Twist the meanings of words enough and you can get anything to mean anything. It was a great ploy once upon a time, and something that a dissenting and moderately irate English socialist wrote an unlong unpoem about in criticizing mostly his own. Truly, a lost art form.

kcr

(15,315 posts)
3. Writers often don't get to chose their headlines
Sat Mar 24, 2018, 05:15 AM
Mar 2018

I think it was referring to the French socialists' theory, anyway.

pnwmom

(108,976 posts)
4. The median sales price for a house in Seattle in Jan. was $639K, which means
Sat Mar 24, 2018, 05:46 AM
Mar 2018

that middle income people (with the median household income about $67K) have trouble finding an affordable place to live.

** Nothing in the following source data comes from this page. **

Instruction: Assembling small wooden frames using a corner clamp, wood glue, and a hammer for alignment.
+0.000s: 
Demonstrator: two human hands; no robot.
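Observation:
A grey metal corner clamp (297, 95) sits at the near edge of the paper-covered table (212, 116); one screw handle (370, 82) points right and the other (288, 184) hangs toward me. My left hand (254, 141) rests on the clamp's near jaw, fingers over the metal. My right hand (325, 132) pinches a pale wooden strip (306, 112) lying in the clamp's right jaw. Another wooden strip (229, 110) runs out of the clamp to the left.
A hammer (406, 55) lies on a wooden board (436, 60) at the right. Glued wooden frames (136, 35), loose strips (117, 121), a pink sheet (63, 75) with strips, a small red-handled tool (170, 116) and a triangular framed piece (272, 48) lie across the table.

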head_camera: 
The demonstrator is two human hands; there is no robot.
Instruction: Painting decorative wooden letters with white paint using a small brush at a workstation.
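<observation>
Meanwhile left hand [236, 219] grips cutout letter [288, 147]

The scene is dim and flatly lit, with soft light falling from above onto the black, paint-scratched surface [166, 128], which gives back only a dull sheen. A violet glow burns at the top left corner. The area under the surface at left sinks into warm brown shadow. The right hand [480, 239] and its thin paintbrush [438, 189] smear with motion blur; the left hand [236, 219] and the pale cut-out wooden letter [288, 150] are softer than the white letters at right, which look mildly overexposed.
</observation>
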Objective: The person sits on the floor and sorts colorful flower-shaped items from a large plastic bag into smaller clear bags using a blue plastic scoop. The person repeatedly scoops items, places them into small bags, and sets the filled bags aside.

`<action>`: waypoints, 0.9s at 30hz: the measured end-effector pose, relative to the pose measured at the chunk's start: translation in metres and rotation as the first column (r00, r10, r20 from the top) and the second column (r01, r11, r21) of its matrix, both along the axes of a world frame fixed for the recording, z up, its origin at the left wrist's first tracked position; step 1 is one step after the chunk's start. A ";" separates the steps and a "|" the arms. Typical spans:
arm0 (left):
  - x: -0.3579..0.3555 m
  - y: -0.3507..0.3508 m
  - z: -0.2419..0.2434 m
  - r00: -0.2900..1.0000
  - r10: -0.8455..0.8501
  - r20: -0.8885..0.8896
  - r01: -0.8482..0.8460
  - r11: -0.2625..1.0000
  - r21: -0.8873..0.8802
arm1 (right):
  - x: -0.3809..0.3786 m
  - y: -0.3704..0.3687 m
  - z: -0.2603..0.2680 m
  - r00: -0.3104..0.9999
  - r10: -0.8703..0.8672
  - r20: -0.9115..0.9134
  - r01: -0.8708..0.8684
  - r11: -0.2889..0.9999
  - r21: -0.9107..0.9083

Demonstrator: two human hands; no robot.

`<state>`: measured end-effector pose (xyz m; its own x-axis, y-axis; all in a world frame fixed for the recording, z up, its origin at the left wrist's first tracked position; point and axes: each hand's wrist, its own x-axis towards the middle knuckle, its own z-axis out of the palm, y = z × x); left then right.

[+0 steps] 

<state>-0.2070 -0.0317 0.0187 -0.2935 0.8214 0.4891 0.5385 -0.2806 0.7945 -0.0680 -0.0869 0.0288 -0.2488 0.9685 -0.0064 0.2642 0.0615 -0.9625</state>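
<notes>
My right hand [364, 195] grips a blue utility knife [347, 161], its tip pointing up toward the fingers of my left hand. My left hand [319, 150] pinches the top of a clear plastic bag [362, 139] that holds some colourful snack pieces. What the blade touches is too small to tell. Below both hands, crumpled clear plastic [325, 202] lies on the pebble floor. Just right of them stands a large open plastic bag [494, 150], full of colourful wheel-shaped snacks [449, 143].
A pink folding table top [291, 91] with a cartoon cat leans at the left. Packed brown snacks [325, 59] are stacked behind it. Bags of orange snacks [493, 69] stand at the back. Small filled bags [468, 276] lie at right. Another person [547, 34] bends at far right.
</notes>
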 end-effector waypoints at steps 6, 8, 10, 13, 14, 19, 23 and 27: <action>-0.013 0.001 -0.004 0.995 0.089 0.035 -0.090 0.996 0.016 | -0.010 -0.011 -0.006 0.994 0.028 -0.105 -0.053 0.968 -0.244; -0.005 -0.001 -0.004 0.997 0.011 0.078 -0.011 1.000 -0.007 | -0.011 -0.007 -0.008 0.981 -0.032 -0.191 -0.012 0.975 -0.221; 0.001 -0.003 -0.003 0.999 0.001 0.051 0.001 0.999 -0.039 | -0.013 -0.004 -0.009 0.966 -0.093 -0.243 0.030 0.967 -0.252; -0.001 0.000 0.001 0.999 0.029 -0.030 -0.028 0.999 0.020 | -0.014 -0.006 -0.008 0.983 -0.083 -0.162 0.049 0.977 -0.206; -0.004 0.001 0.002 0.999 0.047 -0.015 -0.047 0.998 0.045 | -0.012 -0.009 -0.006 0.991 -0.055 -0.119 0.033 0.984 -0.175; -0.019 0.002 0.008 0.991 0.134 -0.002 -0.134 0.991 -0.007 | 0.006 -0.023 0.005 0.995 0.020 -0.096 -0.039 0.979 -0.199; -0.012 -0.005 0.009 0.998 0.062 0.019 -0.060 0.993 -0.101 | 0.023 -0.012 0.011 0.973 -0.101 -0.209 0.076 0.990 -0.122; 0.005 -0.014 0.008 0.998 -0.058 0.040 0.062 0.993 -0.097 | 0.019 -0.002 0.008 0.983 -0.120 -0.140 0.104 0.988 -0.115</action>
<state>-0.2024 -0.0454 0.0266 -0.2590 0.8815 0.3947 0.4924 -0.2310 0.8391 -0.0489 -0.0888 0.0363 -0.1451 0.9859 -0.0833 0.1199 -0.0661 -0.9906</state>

So the title isn't that ridiculous.



https://www.seattletimes.com/business/real-estate/eastside-home-prices-surge-to-new-record-capitol-hill-area-hits-1-million-median/

FuzzyRabbit

(1,967 posts)
2. The Seattle housing market is insane.
Fri Mar 23, 2018, 09:46 PM
Mar 2018

Seattle's streets are clogged with RVs, mostly old decrepit looking ones. Most of the people who live in them have jobs. One bedroom apartments cost about $2000 a month, and two bedrooms go for $2400 (if your landlord is willing to bargain). To buy a small house in a cheap neighborhood costs $600,000 or more, for many the only alternatives are living in an RV or living in a tent next to the freeway.

I sold my little house about a year and a half ago for over $500,000. My realtor had originally listed it at $379,000. Multiple offers with escalation clauses drove up the selling price. Currently there are no houses in that neighborhood for less than $700,000. Some weeks there are no houses available at all. They sell within a week of being listed.

Amazon just announced they were soon going to hire 10,000 more high paid programmers. Google and Facebook are also hiring thousands more highly paid workers, making the housing shortage even worse.

I moved out of the city, many miles north in Snohomish county. The housing prices up here are now escalating quickly, as people look for affordable housing within a 2 or 3 hour commute to their jobs in Seattle.